Across all scenarios, uncertainty proved more significant than the initiating threat. Participants rarely lacked plans. Instead, they struggled to interpret incomplete information, make decisions before certainty existed and coordinate effectively across organisational boundaries.
The exercises also highlighted the importance of relationships. Effective responses depended upon trust, shared understanding and pre-existing networks. Participants frequently reported that one of the most valuable aspects of the exercises was gaining a deeper appreciation of how partner organisations think, communicate and make decisions.
This observation supports wider research into resilience and emergency management. Time and again, inquiries into major incidents identify the importance of relationships established before a crisis occurs. Trust cannot be improvised during an emergency.
Finally, the exercises reinforced the importance of adaptability. Participants repeatedly discovered that initial assumptions became outdated as situations evolved. Resilience therefore depended not upon rigid adherence to plans but upon the ability to adjust actions in response to changing circumstances.

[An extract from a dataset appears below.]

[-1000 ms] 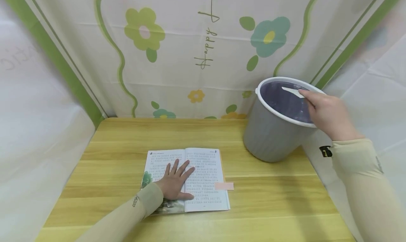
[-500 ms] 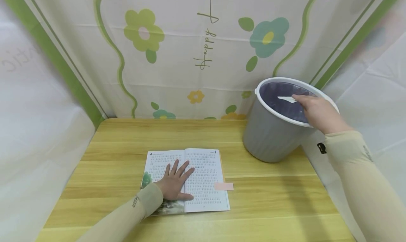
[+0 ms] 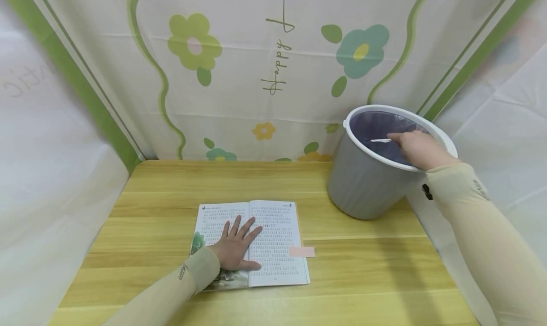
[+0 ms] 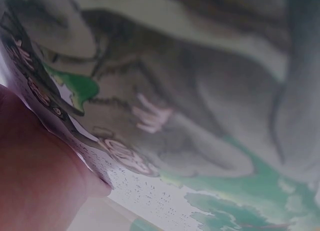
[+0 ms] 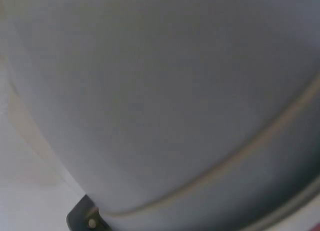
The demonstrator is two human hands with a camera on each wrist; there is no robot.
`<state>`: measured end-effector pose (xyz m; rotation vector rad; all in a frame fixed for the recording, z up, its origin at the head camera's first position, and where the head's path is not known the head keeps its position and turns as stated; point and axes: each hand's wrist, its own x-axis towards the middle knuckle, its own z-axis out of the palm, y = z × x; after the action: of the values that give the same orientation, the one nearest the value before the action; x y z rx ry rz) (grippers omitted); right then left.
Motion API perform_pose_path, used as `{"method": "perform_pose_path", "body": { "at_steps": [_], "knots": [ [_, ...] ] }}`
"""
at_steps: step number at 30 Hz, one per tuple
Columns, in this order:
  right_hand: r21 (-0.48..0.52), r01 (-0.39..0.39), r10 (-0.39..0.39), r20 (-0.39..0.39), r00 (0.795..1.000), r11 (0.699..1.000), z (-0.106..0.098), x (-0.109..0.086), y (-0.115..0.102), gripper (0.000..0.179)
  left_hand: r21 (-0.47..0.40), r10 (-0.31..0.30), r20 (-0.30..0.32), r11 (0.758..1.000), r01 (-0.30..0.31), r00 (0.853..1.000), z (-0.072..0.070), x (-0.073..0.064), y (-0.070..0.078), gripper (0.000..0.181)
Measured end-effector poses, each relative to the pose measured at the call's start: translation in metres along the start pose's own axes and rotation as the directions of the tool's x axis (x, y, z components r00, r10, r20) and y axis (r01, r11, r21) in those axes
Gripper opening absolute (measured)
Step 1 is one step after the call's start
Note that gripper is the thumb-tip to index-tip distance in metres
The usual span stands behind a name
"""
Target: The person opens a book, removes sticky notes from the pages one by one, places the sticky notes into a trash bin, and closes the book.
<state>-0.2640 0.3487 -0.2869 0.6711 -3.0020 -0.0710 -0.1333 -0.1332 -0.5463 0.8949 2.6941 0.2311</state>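
Note:
An open book (image 3: pixel 278 235) lies on the wooden table. My left hand (image 3: pixel 232 251) rests on it with fingers spread, across the middle fold. In the left wrist view, part of that hand (image 4: pixel 45 176) shows beside a page with a grey and green drawing. At the back right, my right hand (image 3: pixel 420 149) reaches over the rim into a grey trash bin (image 3: pixel 363 188). Between its fingertips it pinches a white slip of paper (image 3: pixel 379 140), inside the bin's mouth. The bin's side (image 5: pixel 150 116) fills most of the right wrist view, where the right hand's fingers are hidden.
A pink strip (image 3: pixel 301 252) sticks out past the book's right edge. The bin's white rim (image 3: pixel 355 140) rises around a dark liner (image 3: pixel 363 124). A flowered curtain (image 3: pixel 239 79) hangs behind the wooden table (image 3: pixel 154 193).
My right hand has moved left and down, deeper into the bin's mouth, carrying the white slip of paper. The left hand stays flat on the book.

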Motion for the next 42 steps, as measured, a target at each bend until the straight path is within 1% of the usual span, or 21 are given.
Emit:
{"method": "perform_pose_path", "body": {
  "at_steps": [2,5,10,15,18,20,23,25,28,30,32,34,36,38,40,42],
  "knots": [
    [0.008,-0.012,0.012,0.03,0.999,1.0,0.001,0.001,0.001,0.05,0.003,0.0,0.001,1.0,0.0,1.0,0.001,0.0,0.0,0.104],
    [0.016,-0.032,0.031,0.044,0.999,0.999,0.002,0.003,0.001,0.056,0.008,-0.003,0.006,1.0,0.003,1.0,0.003,0.001,0.0,0.104],
    [0.02,-0.049,0.048,0.036,0.998,0.999,0.003,0.003,0.002,0.052,0.005,-0.003,0.003,1.0,0.003,1.0,0.003,0.001,-0.001,0.104],
    [0.028,-0.047,0.046,0.03,0.999,0.999,0.004,0.002,0.003,0.048,0.005,-0.001,0.004,1.0,0.001,1.0,0.002,0.001,0.0,0.105],
    [0.03,-0.027,0.028,-0.016,0.999,0.999,0.002,0.002,0.003,0.045,0.007,-0.001,0.009,1.0,0.001,1.0,0.002,0.002,0.0,0.105],
    [0.034,-0.017,0.019,-0.066,0.998,0.999,-0.001,0.0,0.001,0.042,0.004,0.002,0.009,1.0,-0.002,1.0,0.002,0.002,0.0,0.105],
    [0.035,-0.012,0.018,-0.159,0.987,0.999,-0.009,-0.003,-0.004,0.04,0.013,-0.005,0.017,1.0,0.005,1.0,0.0,0.001,0.001,0.105],
    [0.045,-0.019,0.028,-0.223,0.974,0.999,-0.015,-0.005,-0.009,0.04,0.01,-0.01,0.019,1.0,0.01,1.0,-0.001,0.001,0.001,0.105],
    [0.067,-0.027,0.047,-0.318,0.947,0.997,-0.022,-0.008,-0.02,0.04,0.009,-0.019,0.025,1.0,0.019,1.0,-0.003,0.0,0.002,0.104],
    [0.085,-0.025,0.056,-0.385,0.921,0.996,-0.024,-0.011,-0.029,0.04,0.007,-0.021,0.026,1.0,0.021,0.999,-0.004,-0.001,0.002,0.104],
    [0.105,-0.015,0.062,-0.462,0.885,0.994,-0.024,-0.015,-0.039,0.038,0.007,-0.023,0.027,1.0,0.022,0.999,-0.005,-0.001,0.002,0.104],
    [0.124,0.016,0.053,-0.537,0.842,0.992,-0.021,-0.019,-0.049,0.037,0.006,-0.024,0.026,1.0,0.024,0.999,-0.006,0.0,0.002,0.103],
    [0.141,0.066,0.033,-0.605,0.795,0.988,-0.016,-0.023,-0.059,0.035,0.003,-0.025,0.027,1.0,0.025,0.999,-0.006,0.0,0.002,0.103],
    [0.16,0.119,0.015,-0.653,0.757,0.98,-0.01,-0.027,-0.07,0.033,0.002,-0.021,0.025,1.0,0.021,0.999,-0.004,0.0,0.002,0.103],
    [0.181,0.166,0.004,-0.689,0.725,0.969,-0.003,-0.031,-0.082,0.031,0.001,-0.022,0.027,1.0,0.022,0.999,-0.003,0.001,0.002,0.104],
    [0.198,0.198,0.004,-0.717,0.697,0.96,0.005,-0.035,-0.094,0.03,-0.001,-0.023,0.026,1.0,0.023,0.999,-0.002,0.001,0.002,0.104]
  ]
}}
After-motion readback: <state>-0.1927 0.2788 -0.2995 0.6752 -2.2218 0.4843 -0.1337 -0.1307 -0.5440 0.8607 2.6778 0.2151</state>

Implications for Australian Organisations
The findings from these exercises have implications extending well beyond emergency management.
As Australia’s operating environment becomes increasingly complex, organisations face growing pressure to demonstrate resilience. Regulatory developments such as APRA CPS 230, reforms relating to financial institutions and increasing expectations regarding operational resilience, all reflect this trend. Yet resilience cannot be achieved solely through compliance activities.
Most organisations already possess plans, frameworks and governance structures. The challenge lies in understanding how those arrangements perform under realistic conditions.
Immersive exercising provides a means of testing this capability. By exposing participants to uncertainty, competing priorities and dynamic decision-making environments, exercises help organisations move beyond assumptions and gain a clearer understanding of actual performance.
Conclusion
The central lesson emerging from these exercises is not that organisations require more plans. Most participants already possessed plans. The challenge lay in translating those plans into coordinated action when confronted with uncertainty.
The hazards examined across Victoria, a tornado, an epidemic and a cyber-enabled fraud incident, shared little in common operationally. Yet the capabilities required to manage them were remarkably similar. This suggests that resilience is best understood not as preparation for specific threats but as the development of adaptive organisational capability.
The subsequent detection of H5N1 avian influenza in Western Australia served as a timely reminder that crises do not wait for organisations to feel ready. Strategic risks can become operational realities with little warning.
The organisations most likely to succeed will not necessarily be those that predict the next crisis correctly. They will be those that have developed the capability to sense, decide, communicate and adapt when predictions prove wrong.
In an era defined by climate uncertainty, biosecurity threats and digital disruption, that distinction may be one of the most important lessons for organisational leaders.